Date: 2019-11-08

Time: 15:30-16:30

Location: BURN 1205

Abstract:

Large scale multivariate regression with many heavy-tailed responses arises in a wide range of areas from genomics, financial asset pricing, banking regulation, to psychology and social studies. Simultaneously testing a large number of general linear hypotheses, such as multiple contrasts, based on the large scale multivariate regression reveals a variety of associations between responses and regression or experimental factors. Traditional multiple testing methods often ignore the effect of heavy-tailedness in the data and impose joint normality assumption that is arguably stringent in applications.

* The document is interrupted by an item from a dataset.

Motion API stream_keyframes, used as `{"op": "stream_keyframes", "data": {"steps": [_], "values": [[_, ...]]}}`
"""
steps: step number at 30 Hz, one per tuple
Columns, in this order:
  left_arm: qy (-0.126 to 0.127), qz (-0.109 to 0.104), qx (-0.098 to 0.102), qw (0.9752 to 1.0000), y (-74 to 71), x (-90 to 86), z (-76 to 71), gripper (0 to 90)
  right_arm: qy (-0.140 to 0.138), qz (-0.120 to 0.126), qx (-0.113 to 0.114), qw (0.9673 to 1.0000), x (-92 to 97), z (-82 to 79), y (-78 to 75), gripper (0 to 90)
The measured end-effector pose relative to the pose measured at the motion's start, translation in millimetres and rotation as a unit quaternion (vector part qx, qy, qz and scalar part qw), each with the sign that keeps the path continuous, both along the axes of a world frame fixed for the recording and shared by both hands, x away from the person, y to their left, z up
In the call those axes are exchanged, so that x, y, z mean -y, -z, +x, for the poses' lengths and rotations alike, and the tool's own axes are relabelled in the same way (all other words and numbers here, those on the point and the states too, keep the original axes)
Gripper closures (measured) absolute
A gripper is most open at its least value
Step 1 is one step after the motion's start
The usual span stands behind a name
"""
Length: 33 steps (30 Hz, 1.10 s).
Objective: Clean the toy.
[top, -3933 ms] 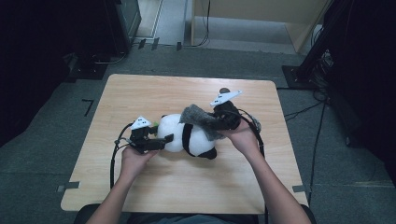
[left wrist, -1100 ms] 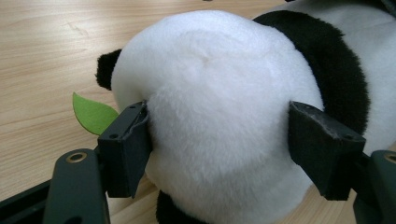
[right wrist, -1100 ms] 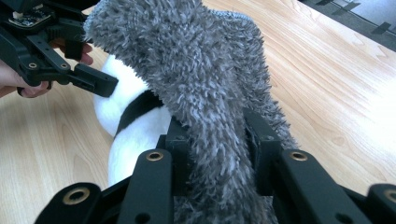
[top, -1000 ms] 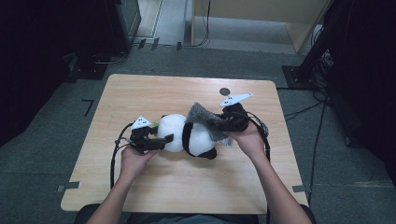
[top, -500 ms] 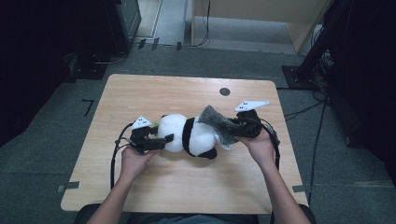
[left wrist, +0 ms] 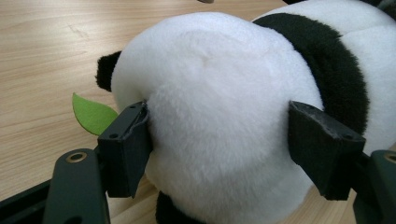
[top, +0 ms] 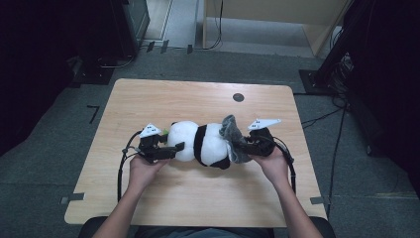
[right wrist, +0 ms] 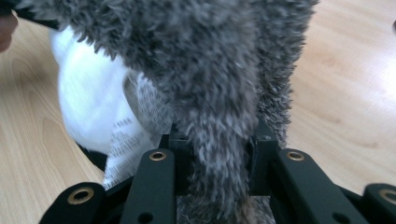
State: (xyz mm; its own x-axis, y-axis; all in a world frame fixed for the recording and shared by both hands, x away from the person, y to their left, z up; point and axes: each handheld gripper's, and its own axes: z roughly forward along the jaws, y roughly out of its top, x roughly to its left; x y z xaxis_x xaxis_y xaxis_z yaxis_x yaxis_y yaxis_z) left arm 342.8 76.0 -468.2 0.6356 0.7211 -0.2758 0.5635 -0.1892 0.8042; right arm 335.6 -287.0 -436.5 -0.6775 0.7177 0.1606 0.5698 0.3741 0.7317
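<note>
A plush panda [top: 200, 144] lies on its side across the middle of the wooden table [top: 198, 99]; the left gripper [top: 166, 148] clamps its 2 jaws on the panda's white head, 1 on each side, with a green felt leaf [left wrist: 91, 114] just beside the head. The right gripper [top: 247, 145] pinches a fuzzy grey cloth [top: 233, 139] at the panda's other end; its jaws are nearly closed on the fabric, and a white label [right wrist: 123, 140] hangs by the panda's body.

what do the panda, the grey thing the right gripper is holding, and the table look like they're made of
Panda: soft plush, short dense black-and-white pile, probably synthetic, dented where the left gripper squeezes its head.
Grey piece: shaggier, longer-fibred grey fleece, likely synthetic, bunched in the right gripper.
Table: light wood-grain top, smooth and matte; solid wood or laminate is unclear.
</note>
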Motion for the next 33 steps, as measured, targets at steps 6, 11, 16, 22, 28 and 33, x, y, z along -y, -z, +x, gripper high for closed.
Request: {"op": "stream_keyframes", "data": {"steps": [6,11,16,22,28,33], "values": [[-0.003,-0.004,0.002,1.0000,2.0,-0.9,-1.7,25.3,-0.002,-0.024,-0.028,0.9993,-2.8,3.0,22.8,70.2],[-0.004,-0.005,0.001,1.0000,2.3,-1.4,-1.6,25.3,-0.004,-0.011,-0.057,0.9983,-8.0,11.7,40.0,70.2],[-0.003,-0.006,0.003,1.0000,2.6,-1.6,-1.1,25.3,-0.001,-0.009,-0.074,0.9972,-7.9,16.8,49.7,70.3],[-0.002,-0.004,0.003,1.0000,2.7,-1.8,-0.9,25.3,0.006,0.000,-0.081,0.9967,-4.1,17.3,49.0,70.8],[-0.002,0.000,0.003,1.0000,2.1,-1.6,-1.4,25.3,0.019,0.017,-0.079,0.9965,7.6,12.5,37.2,71.3],[-0.001,0.001,0.004,1.0000,2.0,-1.4,-1.5,25.3,0.037,0.046,-0.058,0.9966,22.4,8.9,20.3,71.4]]}}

This results in unreliable conclusions due to the lose of control on the false discovery proportion/rate (FDP/FDR) and severe compromise of power in practice. In this paper, we employ data-adaptive Huber regression to propose a framework of joint robust inference of the general linear hypotheses for large scale multivariate regression. With mild conditions, we show that the proposed method produces consistent estimate of the FDP and FDR at a prespecified level. Particularly, we employ a bias-correction robust covariance estimator and study its exponential-type deviation inequality to provide theoretical guarantee of our proposed multiple testing framework. Extensive numerical experiments demonstrate the gain in power of the proposed method compared to OLS and other procedures.

Speaker

Wen Zhou is an Assistant Professor in the Department of Statistics at the Colorado State Unversity. His research focuses on high dimensional data inference, graphical modeling, statistical machine learning, statistical genomics and bioinformatics, system biology, optimization and game theory.